When you're making a movie about a successful artist, you have to decide how much time to spend on their professional life and how much on their personal life. The subtitle of Being Elmo: A Puppeteer's Journey makes it quite clear that we'll be focusing on Kevin Clash's professional life, and therein lies the problem. Because the professional life of Kevin Clash, who is the puppeteer behind Sesame Street's Elmo, has been remarkably uninteresting and nondramatic; it's been an unbroken series of successes and steps up the professional ladder.
Clash began building his own puppets and doing neighborhood puppet shows as a teenager; before he was out of high school, he was working on local television in Baltimore. From there, he went to the last few years of Captain Kangaroo; when that show ended, he went to work for Jim Henson, first on the movie Labyrinth and then at Sesame Street. He worked there for a few years doing minor characters, then took over Elmo, a character that one of his colleagues hadn't had any success with. Elmo caught on, and Clash became a superstar puppeteer.
The movie tells that story in reasonably entertaining fashion, but it's just not a very interesting story. And what's frustrating is that when we do get glimpses into Clash's personal life, there seems to be a compelling story waiting to be told. The most sustained storyline is about Clash's fear that he's neglecting his daughter, who is still quite young when the Elmo phenomenon really explodes.

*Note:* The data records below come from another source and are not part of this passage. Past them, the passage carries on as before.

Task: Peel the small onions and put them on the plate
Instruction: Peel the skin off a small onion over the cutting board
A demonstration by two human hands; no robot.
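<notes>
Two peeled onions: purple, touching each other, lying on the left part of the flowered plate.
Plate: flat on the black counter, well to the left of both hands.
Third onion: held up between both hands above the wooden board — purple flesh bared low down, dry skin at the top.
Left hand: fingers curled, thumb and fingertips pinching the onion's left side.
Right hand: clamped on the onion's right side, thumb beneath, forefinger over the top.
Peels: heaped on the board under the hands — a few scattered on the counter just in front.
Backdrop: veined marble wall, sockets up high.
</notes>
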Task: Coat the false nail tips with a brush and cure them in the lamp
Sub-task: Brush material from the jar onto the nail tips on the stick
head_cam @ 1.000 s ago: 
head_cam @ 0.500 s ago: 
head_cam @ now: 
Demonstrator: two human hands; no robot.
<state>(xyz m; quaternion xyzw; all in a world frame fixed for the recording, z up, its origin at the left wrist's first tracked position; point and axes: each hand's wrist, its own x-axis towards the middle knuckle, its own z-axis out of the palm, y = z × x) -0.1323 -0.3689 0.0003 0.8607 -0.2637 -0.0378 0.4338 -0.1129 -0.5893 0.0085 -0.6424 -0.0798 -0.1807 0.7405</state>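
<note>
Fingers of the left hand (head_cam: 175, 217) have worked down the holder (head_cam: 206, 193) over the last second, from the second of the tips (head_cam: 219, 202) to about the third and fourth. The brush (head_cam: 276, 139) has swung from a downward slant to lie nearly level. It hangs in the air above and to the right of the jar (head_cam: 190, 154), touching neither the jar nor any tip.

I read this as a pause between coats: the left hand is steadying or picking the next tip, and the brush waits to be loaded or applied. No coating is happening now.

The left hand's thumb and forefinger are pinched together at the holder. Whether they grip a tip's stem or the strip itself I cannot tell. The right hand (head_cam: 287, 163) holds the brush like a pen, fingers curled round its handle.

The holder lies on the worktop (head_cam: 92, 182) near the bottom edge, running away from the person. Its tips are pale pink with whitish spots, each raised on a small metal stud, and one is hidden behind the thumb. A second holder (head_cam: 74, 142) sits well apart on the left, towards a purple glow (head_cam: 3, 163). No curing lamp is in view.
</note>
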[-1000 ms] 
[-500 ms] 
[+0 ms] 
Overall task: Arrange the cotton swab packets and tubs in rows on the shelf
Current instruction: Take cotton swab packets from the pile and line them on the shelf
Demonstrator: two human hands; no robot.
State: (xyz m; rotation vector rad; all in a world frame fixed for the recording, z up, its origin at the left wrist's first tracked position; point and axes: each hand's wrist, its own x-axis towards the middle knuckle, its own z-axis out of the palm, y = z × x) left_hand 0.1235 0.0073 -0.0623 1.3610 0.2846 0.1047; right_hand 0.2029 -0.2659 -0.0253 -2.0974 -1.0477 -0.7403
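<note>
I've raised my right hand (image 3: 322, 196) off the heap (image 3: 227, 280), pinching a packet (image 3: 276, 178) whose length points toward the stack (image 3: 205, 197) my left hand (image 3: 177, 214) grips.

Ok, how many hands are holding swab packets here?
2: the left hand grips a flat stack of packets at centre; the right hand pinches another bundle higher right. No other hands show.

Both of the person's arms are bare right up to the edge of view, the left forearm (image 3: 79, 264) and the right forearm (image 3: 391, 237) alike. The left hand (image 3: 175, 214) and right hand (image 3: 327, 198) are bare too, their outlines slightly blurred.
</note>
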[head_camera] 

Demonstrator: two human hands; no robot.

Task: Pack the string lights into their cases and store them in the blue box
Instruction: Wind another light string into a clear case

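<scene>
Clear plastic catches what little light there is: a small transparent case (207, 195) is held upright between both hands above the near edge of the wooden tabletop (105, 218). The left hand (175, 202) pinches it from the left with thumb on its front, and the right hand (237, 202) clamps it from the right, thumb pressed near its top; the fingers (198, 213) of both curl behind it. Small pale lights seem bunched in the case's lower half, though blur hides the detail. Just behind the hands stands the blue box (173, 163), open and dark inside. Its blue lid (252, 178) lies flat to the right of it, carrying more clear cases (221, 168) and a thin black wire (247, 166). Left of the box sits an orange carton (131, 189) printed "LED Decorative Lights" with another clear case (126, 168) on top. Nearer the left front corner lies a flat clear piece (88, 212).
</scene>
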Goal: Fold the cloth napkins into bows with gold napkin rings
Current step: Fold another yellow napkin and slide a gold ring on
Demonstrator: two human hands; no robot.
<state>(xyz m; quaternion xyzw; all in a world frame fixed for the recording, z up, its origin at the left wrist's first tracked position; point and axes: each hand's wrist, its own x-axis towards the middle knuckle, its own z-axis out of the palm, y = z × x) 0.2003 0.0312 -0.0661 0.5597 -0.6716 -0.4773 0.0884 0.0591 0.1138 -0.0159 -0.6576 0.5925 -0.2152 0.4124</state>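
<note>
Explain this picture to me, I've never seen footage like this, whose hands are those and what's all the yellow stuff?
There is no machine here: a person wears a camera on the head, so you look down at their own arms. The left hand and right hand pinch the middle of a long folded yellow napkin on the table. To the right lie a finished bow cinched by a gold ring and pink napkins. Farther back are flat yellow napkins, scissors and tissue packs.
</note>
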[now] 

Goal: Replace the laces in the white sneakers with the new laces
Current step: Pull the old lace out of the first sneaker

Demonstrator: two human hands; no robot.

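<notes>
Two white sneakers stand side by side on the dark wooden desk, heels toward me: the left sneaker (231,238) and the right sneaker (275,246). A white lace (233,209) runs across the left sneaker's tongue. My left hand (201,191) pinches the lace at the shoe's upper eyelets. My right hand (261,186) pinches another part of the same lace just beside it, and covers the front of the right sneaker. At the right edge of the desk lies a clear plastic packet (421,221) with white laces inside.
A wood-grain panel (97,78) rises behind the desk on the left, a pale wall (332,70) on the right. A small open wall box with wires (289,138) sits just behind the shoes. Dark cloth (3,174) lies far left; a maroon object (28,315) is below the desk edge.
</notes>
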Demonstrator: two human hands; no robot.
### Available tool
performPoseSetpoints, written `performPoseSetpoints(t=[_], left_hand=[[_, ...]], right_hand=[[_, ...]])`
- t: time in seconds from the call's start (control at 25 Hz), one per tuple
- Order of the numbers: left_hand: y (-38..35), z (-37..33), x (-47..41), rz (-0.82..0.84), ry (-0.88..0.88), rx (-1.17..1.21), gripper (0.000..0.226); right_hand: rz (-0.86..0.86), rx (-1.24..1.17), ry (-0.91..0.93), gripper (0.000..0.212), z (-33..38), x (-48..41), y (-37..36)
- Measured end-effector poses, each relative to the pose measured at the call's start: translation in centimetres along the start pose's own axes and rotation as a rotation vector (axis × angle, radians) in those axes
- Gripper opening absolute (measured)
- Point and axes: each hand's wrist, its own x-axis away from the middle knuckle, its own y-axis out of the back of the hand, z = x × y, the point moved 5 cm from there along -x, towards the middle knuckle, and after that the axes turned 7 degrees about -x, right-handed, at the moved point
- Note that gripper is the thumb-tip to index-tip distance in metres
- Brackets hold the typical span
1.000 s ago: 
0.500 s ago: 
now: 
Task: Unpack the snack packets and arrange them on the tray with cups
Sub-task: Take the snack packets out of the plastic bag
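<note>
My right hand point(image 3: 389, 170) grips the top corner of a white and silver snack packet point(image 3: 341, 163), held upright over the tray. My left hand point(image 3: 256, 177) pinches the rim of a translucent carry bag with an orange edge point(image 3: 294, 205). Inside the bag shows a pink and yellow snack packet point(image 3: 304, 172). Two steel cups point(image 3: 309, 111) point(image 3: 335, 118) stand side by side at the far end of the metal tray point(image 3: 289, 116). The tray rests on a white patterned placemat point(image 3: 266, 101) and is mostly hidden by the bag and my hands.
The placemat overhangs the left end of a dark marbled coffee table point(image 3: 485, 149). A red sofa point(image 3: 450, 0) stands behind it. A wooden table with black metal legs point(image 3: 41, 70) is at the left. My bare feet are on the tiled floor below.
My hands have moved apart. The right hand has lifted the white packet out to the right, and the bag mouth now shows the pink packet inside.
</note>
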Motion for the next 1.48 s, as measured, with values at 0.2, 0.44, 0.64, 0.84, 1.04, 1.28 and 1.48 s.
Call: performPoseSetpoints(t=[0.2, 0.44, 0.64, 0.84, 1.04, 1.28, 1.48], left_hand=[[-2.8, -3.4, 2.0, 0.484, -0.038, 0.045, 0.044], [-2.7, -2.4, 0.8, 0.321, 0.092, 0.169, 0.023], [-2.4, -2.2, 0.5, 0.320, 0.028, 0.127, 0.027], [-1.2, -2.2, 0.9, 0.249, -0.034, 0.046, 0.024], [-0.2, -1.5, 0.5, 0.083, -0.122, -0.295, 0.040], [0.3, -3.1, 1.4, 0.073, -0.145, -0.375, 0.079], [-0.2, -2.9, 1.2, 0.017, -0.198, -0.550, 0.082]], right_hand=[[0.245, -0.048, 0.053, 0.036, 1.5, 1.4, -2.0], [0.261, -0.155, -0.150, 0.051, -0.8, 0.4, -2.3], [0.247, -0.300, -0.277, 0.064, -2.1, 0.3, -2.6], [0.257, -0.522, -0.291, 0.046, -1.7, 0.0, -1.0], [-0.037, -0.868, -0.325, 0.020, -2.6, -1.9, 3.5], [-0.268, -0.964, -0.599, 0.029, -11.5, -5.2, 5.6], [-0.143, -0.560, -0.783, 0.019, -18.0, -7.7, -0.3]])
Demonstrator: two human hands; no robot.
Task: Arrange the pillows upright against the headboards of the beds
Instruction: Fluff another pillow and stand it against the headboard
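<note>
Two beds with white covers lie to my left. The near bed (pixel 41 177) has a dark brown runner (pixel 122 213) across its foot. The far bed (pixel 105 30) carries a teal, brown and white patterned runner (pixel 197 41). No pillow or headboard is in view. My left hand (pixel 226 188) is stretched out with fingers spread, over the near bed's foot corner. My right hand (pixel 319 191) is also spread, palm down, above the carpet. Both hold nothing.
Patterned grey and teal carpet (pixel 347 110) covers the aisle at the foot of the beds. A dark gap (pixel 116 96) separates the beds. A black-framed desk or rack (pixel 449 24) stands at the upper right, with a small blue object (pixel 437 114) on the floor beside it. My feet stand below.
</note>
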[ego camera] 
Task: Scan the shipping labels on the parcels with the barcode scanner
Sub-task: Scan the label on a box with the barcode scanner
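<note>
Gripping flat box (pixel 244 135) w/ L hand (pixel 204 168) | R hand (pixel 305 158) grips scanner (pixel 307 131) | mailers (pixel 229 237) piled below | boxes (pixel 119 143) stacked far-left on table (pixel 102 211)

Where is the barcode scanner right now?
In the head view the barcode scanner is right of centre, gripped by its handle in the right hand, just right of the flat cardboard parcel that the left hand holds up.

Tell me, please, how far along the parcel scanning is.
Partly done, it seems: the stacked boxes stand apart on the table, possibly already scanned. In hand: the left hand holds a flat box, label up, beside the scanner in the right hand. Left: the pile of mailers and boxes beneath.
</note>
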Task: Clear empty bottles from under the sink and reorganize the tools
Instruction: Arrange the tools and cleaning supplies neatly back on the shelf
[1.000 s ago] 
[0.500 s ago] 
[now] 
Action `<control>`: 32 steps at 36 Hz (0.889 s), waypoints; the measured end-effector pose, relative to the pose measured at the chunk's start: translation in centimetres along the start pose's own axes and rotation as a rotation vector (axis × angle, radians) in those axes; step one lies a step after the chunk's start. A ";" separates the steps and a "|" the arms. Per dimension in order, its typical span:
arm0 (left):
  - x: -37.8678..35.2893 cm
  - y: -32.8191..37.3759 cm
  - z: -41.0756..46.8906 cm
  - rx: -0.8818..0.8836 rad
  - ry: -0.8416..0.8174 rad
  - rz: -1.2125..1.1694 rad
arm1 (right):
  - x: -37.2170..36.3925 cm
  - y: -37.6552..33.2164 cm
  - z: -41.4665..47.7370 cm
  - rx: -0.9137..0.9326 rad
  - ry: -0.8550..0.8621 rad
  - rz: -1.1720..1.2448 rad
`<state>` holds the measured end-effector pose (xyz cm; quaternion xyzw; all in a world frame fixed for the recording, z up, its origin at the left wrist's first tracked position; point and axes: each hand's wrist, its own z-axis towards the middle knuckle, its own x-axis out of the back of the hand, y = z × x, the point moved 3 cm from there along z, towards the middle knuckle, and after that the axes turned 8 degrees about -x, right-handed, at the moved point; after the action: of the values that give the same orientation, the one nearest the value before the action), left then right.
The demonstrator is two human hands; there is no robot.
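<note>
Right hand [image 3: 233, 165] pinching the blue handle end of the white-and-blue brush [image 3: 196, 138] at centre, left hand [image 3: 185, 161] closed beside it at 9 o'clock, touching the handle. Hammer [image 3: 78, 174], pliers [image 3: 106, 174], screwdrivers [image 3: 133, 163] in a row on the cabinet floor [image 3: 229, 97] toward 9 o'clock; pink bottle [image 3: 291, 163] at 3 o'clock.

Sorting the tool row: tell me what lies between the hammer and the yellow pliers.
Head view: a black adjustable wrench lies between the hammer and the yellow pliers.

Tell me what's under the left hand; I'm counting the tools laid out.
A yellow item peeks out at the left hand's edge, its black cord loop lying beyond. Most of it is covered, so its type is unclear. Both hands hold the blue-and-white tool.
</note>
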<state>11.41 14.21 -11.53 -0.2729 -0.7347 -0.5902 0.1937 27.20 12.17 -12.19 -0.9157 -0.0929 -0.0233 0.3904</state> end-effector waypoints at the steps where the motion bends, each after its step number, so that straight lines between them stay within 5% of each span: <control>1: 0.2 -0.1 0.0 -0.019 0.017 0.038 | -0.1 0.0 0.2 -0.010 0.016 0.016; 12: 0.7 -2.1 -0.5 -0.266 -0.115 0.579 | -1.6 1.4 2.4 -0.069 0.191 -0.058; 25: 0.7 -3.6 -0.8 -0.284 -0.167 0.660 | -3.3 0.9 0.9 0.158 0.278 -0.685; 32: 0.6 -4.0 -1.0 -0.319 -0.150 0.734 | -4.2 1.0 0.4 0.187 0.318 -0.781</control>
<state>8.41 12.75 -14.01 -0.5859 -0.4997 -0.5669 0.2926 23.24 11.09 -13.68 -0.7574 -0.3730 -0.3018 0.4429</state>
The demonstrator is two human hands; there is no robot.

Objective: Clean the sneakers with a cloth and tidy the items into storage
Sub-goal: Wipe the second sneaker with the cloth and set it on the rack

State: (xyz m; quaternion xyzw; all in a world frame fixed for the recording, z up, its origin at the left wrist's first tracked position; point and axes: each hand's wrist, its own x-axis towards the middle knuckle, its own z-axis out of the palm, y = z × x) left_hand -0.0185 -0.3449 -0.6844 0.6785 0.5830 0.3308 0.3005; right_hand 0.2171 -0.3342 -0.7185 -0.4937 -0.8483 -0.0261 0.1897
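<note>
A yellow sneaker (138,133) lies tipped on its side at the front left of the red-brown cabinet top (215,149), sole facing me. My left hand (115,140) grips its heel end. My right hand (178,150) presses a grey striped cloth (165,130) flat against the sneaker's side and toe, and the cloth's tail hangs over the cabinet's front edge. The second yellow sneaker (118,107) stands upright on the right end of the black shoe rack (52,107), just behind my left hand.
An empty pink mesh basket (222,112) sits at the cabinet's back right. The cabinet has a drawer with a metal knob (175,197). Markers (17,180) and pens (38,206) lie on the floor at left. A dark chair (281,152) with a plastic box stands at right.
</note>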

But there's a single reference to an ex-wife that suggests it wasn't only Clash's daughter who felt neglected. And the scenes of Clash's parents made me wonder what it was like growing up in a mixed-race family in a black suburb in the 60s and 70s.
Several times in the movie, we hear the not terribly surprising observation that every successful puppet character contains within it a lot of the puppeteer's own personality. And one of Clash's colleagues suggests that the key to Elmo's success isn't merely the obvious -- that Elmo loves you (though that's certainly true); the real reason kids love Elmo is that Elmo needs you. Somewhere at the meeting of those two ideas is the making of a fascinating profile. Unfortunately, Being Elmo is less interested in that story than it is in hagiography.